Exercise
Print this span of the material below exactly: the line with "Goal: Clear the", the line with "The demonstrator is", and every line between them, but nothing else.

The data
○ ○ ○ ○

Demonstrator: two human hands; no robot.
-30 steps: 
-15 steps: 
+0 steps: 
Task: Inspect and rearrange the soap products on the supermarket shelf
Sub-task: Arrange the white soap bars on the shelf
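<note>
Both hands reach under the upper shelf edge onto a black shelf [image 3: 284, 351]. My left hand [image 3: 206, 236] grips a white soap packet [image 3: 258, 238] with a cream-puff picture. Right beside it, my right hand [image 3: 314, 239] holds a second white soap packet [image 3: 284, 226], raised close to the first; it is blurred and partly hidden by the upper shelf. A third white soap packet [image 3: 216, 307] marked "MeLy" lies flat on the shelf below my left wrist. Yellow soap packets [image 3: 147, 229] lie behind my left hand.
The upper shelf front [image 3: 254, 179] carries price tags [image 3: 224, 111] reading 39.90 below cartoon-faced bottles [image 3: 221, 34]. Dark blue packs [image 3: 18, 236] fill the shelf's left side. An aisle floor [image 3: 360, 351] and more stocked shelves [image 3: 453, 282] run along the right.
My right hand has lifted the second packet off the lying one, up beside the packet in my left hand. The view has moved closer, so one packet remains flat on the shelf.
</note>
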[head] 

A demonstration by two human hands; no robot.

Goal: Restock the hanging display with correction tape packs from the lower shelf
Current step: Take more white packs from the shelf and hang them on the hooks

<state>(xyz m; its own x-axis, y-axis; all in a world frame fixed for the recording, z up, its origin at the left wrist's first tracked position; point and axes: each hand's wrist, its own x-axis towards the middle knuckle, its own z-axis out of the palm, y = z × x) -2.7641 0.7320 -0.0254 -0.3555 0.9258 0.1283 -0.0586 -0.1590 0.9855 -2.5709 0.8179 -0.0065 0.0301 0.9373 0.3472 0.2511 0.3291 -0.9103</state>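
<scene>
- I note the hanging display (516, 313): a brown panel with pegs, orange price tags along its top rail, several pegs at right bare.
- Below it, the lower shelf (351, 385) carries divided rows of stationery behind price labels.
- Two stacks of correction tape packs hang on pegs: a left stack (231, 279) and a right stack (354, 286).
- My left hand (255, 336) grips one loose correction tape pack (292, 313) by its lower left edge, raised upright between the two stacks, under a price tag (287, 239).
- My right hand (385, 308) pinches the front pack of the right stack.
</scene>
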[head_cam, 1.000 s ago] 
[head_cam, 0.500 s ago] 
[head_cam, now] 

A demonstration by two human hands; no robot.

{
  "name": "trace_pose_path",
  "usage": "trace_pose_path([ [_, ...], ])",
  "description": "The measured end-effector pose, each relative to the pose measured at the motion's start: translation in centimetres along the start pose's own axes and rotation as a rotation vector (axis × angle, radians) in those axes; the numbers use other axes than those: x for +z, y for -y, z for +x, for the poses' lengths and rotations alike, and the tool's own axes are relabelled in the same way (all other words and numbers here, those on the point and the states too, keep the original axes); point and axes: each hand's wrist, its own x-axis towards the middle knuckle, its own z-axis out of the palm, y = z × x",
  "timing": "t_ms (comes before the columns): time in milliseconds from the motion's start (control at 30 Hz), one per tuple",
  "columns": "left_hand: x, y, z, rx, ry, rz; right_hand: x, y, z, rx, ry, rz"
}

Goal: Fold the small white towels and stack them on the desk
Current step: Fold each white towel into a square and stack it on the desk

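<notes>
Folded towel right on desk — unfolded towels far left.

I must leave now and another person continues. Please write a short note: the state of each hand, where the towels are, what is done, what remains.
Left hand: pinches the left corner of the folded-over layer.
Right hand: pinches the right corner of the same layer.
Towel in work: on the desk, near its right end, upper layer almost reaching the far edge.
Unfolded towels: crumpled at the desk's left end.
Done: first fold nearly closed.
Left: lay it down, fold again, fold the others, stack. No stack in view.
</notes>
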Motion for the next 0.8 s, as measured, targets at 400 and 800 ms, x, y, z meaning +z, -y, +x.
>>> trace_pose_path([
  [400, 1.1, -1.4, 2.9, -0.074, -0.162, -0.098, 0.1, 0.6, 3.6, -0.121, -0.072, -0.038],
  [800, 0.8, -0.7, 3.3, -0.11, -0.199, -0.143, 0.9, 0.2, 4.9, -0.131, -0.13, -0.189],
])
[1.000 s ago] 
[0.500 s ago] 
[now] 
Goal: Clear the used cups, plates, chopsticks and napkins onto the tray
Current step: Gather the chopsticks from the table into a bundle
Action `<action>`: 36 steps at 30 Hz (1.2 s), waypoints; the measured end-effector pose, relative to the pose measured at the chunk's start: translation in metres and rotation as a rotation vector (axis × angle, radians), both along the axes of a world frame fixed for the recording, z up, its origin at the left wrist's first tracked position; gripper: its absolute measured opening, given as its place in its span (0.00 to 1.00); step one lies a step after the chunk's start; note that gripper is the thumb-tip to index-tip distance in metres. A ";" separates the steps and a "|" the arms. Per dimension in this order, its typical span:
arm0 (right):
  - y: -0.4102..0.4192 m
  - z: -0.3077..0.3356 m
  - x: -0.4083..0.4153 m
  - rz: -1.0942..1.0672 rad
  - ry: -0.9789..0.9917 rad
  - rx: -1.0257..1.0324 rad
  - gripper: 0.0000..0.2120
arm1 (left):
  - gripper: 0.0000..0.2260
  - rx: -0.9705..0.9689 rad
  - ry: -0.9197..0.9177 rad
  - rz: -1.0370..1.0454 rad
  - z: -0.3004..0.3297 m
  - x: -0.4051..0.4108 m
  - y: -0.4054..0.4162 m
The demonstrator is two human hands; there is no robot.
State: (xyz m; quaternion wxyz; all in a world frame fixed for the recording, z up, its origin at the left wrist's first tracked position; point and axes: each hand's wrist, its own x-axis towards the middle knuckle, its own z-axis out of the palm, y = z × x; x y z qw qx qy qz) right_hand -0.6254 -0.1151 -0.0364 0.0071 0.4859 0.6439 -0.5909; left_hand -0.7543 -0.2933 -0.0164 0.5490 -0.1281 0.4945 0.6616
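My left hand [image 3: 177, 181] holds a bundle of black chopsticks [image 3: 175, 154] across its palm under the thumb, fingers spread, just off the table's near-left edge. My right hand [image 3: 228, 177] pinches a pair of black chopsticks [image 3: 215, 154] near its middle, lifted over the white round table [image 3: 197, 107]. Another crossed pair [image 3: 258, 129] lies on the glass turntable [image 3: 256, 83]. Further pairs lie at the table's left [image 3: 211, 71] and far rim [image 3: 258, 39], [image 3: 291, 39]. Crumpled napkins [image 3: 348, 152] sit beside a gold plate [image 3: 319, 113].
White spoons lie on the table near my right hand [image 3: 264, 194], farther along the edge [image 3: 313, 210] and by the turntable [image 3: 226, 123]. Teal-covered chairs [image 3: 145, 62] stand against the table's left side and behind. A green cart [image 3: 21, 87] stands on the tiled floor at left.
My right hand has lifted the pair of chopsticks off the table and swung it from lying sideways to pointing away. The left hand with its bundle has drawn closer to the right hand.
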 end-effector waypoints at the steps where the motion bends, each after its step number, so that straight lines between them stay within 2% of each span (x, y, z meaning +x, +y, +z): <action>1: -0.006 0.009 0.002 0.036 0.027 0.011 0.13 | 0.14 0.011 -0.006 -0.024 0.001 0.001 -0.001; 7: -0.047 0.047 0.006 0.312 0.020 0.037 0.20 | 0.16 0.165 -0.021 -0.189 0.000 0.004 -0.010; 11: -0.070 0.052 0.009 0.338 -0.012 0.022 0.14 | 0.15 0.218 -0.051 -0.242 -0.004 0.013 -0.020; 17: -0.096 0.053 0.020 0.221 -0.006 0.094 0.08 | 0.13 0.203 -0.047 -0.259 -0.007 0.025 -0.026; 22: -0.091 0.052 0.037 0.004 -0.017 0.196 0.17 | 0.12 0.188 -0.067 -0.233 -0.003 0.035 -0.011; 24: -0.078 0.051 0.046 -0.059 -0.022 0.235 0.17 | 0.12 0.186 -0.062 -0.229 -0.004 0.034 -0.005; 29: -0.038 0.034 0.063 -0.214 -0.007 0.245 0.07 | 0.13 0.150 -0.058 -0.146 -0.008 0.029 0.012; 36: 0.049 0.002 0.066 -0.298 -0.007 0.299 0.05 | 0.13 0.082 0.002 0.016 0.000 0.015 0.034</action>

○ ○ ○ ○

Written solution
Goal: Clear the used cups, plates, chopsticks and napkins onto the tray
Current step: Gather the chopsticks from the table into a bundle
Action `<action>`: 36 steps at 30 Hz (1.2 s), waypoints; the measured end-effector pose, relative to the pose measured at the chunk's start: translation in metres and rotation as a rotation vector (axis × angle, radians), both along the axes of a world frame fixed for the recording, z up, its origin at the left wrist's first tracked position; gripper: its absolute measured opening, given as its place in its span (0.00 to 1.00); step one lies a step after the chunk's start; note that gripper is the thumb-tip to index-tip distance in metres. A ";" separates the steps and a "|" the arms. Per dimension in this order, its typical span:
arm0 (right):
  - y: -0.4102..0.4192 m
  - z: -0.3077..0.3356 m
  - x: -0.4083..0.4153 m
  - rz: -1.0942..1.0672 rad
  - ry: -0.9789..0.9917 rad
  - rx: -1.0257..1.0324 rad
  - gripper: 0.0000..0.2120
arm1 (left):
  - gripper: 0.0000..0.2260
  - rx: -0.9705..0.9689 rad
  - ry: -0.9197..0.9177 rad
  - rz: -1.0370..1.0454 rad
  - z: -0.3004..0.3297 m
  - x: -0.4051..0.4108 m
  - y: -0.4054..0.4162 m
The demonstrator is two human hands; there is no robot.

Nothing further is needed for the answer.